WORK INSTRUCTIONS
Write out, word for word, the part of the listing below that opens with the line containing "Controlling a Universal" and closes with the line containing "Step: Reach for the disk", keeping both of those lines and adding no others.

☆ ☆ ☆ ☆

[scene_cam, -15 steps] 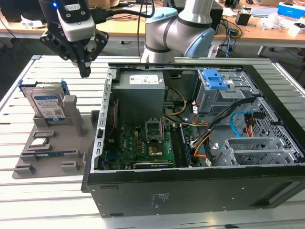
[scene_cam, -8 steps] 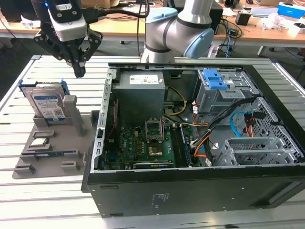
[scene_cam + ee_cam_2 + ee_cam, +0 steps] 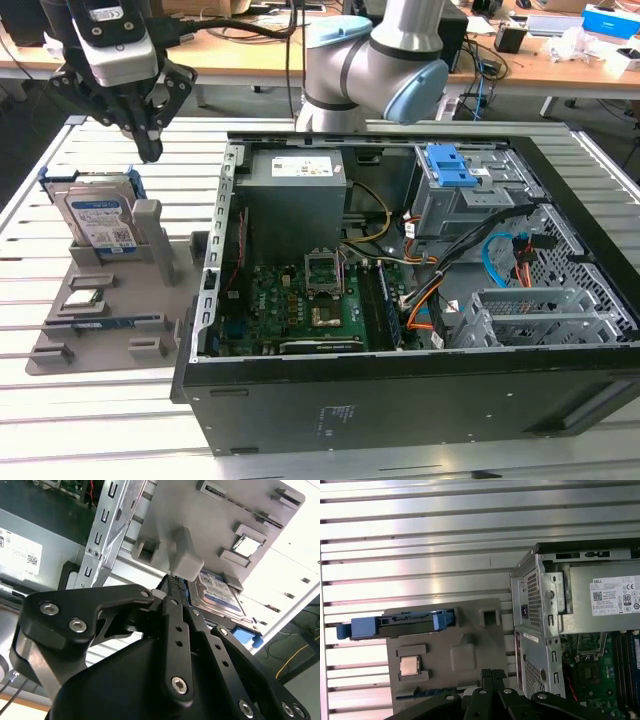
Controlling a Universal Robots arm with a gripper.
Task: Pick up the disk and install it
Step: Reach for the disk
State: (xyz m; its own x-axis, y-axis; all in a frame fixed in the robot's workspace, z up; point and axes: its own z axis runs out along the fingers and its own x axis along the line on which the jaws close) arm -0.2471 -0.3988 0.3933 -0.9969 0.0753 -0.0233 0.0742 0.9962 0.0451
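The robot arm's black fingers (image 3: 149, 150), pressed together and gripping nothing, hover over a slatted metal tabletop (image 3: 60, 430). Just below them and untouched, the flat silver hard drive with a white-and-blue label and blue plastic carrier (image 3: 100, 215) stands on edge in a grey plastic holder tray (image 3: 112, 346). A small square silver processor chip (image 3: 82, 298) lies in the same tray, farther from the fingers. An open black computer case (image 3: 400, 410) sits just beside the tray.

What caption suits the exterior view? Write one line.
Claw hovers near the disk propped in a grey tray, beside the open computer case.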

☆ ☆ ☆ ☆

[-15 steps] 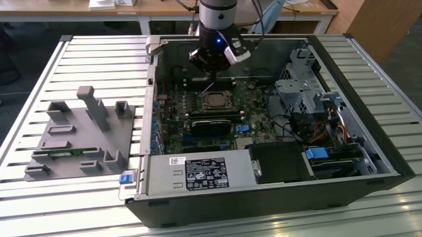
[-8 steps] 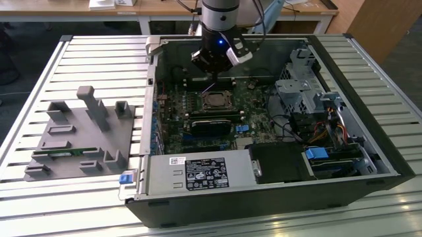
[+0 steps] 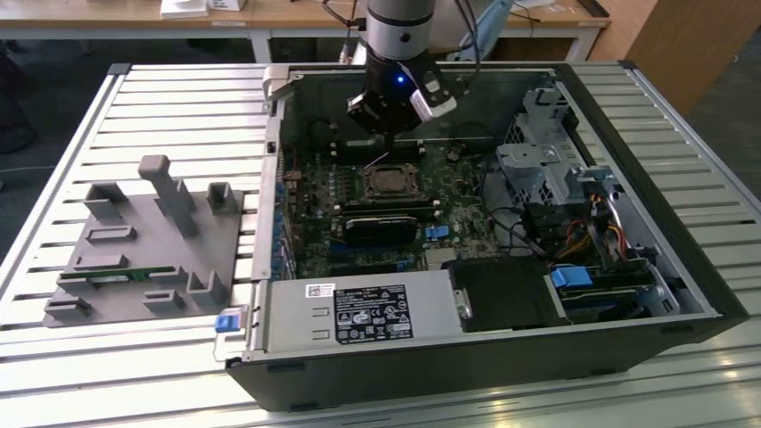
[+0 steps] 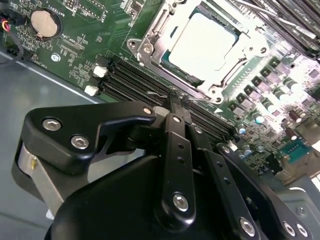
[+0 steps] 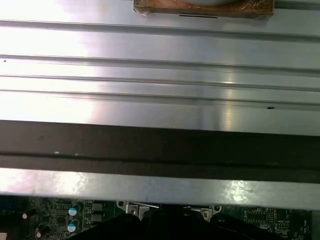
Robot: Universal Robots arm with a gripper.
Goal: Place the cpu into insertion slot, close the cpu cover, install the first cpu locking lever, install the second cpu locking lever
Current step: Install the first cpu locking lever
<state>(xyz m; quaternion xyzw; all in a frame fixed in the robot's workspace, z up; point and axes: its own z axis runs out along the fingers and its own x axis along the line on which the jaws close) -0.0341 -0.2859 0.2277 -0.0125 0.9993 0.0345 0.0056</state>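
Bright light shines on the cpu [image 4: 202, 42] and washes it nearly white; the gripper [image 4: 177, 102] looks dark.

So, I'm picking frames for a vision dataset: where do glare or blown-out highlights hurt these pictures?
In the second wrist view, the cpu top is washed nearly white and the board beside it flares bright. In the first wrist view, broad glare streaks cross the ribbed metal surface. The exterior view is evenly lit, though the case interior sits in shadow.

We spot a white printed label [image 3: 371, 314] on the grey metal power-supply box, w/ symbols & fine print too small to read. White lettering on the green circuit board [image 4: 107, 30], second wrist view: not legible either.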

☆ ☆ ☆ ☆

RESPONSE AREA
Controlling a Universal Robots arm with a gripper.
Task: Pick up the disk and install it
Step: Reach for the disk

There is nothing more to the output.